Nei giorni scorsi l’Autorità Garante per la protezione dei dati personali ha emesso il provvedimento n. 364, pubblicando un documento di indirizzo aggiornato in ottica privacy sui programmi di gestione delle email in ambito lavorativo e sul trattamento dei metadati delle email dei dipendenti. Il documento, frutto di una consultazione pubblica, non impone nuovi obblighi, ma offre una panoramica sistematica delle norme applicabili, evidenziando i punti d’incontro tra la tutela dei dati e l’utilizzo di strumenti tecnologici sul lavoro.

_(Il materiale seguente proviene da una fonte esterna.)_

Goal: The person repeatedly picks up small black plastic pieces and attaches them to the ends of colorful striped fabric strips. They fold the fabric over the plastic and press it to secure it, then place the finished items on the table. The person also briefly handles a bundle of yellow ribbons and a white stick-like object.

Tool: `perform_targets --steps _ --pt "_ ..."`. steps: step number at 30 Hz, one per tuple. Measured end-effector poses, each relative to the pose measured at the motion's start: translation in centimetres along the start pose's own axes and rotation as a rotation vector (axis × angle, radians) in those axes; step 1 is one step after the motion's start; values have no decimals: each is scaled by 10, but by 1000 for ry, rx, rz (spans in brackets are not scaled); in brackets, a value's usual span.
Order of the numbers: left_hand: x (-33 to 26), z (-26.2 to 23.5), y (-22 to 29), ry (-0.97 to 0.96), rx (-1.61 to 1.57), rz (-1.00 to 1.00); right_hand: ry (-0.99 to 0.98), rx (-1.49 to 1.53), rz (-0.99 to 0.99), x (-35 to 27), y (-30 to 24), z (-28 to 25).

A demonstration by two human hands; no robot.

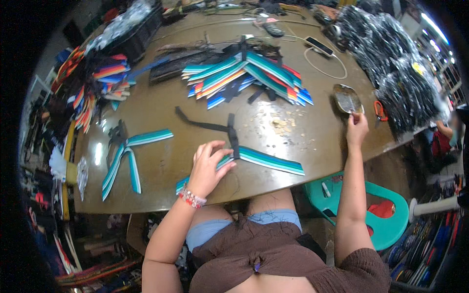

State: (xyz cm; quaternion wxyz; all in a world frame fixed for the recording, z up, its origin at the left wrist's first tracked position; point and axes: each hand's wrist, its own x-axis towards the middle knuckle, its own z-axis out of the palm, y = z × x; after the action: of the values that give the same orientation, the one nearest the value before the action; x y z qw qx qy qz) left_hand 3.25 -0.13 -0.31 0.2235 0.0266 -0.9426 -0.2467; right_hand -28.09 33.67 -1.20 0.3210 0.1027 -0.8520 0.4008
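Fingertips of the left hand (207,163) arch over the middle of a teal-and-white striped strap (273,163), thumb on the near side, fingers on the far side, a narrow gap between them. Are they pinching it or just pinning it? From where I'm standing, I can't tell! Right there, beside the fingertips, a black band (232,136) meets the strap, its loose tail trailing away up the table (156,166). And look at those stripes, one length under the wrist, the other slanting off to the right.

Over on the far right, the right hand (357,128) is out at full stretch, fingers drawn close together at the near rim of a shallow dish (348,97). Anything small between them? Too fine to make out.

So how far along are we? One striped strap with black band is under the hand, looking only part-worked to me, those ends lying loose. Left of it sits another striped piece (149,136), gathered at a dark knot, and whether that one is finished I couldn't swear. Further up, a heap of striped straps (220,73) fans across the table, plenty of it, though made or waiting is hard to judge. Pale little bits (283,124) lie scattered between, with orange-handled scissors (380,111) beyond the dish.
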Motion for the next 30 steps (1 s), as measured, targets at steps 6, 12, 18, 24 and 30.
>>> perform_targets --steps 6,12,18,24,30 --pt "14 6 -8 60 -49 -147 -266 663 16 -76 -143 11" --pt "25 20 -19 82 107 -67 -792 639 149 -156 -212 63" --pt "24 27 -29 96 108 -47 -805 502 -17 -169 -207 71" --pt "24 26 -30 167 23 -15 -751 540 20 -168 -206 72" --pt "26 20 -33 236 -154 -53 -742 445 131 -163 -201 65"
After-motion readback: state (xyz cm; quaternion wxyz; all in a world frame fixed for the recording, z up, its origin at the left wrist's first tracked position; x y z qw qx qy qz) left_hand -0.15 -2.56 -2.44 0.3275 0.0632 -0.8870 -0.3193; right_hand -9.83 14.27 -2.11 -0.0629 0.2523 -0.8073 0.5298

I metadati vengono definiti come informazioni registrate nei log dei sistemi server (MTA) e client (MUA) di gestione della posta. Questi includono indirizzi email, IP, orari, dimensioni dei messaggi, presenza di allegati e oggetto, sono registrati automaticamente indipendentemente dalla volontà dell’utente e non vanno confusi con il contenuto dei messaggi o con l’envelope, che rimangono sotto il controllo esclusivo dell’utente.

L’obiettivo del Garante è bilanciare il diritto alla riservatezza dei dipendenti con le legittime esigenze organizzative e di sicurezza delle aziende. Un punto cruciale riguarda quanto a lungo le aziende possono conservare questi metadati. In generale, il Garante suggerisce di non superare i 21 giorni, perché conservarli più a lungo potrebbe permettere un controllo indiretto sull’attività dei lavoratori, cosa che la legge italiana sul lavoro regola molto attentamente.

Possono però esserci situazioni in cui c’è il bisogno di conservare i metadati più a lungo. In questi casi, l’azienda può decidere di estendere il periodo di conservazione oltre i 21 giorni, ma (ed è qui che entra in gioco il principio di responsabilizzazione del GDPR) deve documentare perché serve, valutare i rischi per la privacy dei dipendenti e mettere in atto misure compensative (per esempio, limitando rigorosamente chi può accedere a questi dati “storici”).

privacy email

Il Garante mette anche in guardia da un’insidia: la conservazione prolungata e generalizzata dei metadati potrebbe configurarsi come una forma di controllo a distanza dei lavoratori. E qui si entra nel campo dello Statuto dei Lavoratori (la legge 300 del 1970), che richiede accordi sindacali o autorizzazioni pubbliche per l’installazione di sistemi che possono monitorare l’attività dei dipendenti.

 

C’è poi la questione (sempre in ottica GDPR) dei software che le aziende usano per gestire le email. Molti di questi programmi, specie quelli offerti come servizi cloud, hanno impostazioni predefinite che potrebbero non essere in linea con la normativa italiana. Il Garante ricorda alle aziende che è loro responsabilità verificare queste impostazioni e, se necessario, chiedere ai fornitori di modificarle, per esempio disattivando funzioni non necessarie o impostando periodi di conservazione dei dati più brevi.

La protezione della privacy dovrebbe inoltre essere considerata fin dalla progettazione di questi software e i produttori dovrebbero offrire prodotti che aiutino le aziende a rispettare la legge, non che le mettano in difficoltà.

In sintesi, il messaggio del Garante è chiaro. Le aziende devono prestare attenzione non solo al contenuto delle email dei dipendenti (che ovviamente è privato), ma anche a tutte quelle informazioni “di contorno” che i sistemi informatici registrano. Queste informazioni, apparentemente innocue, se accumulate nel tempo possono rivelare molto sulle abitudini lavorative di una persona. Vanno quindi gestite con cura, conservate il meno possibile e protette adeguatamente, il tutto nel rispetto sia della privacy dei lavoratori, sia delle legittime esigenze aziendali.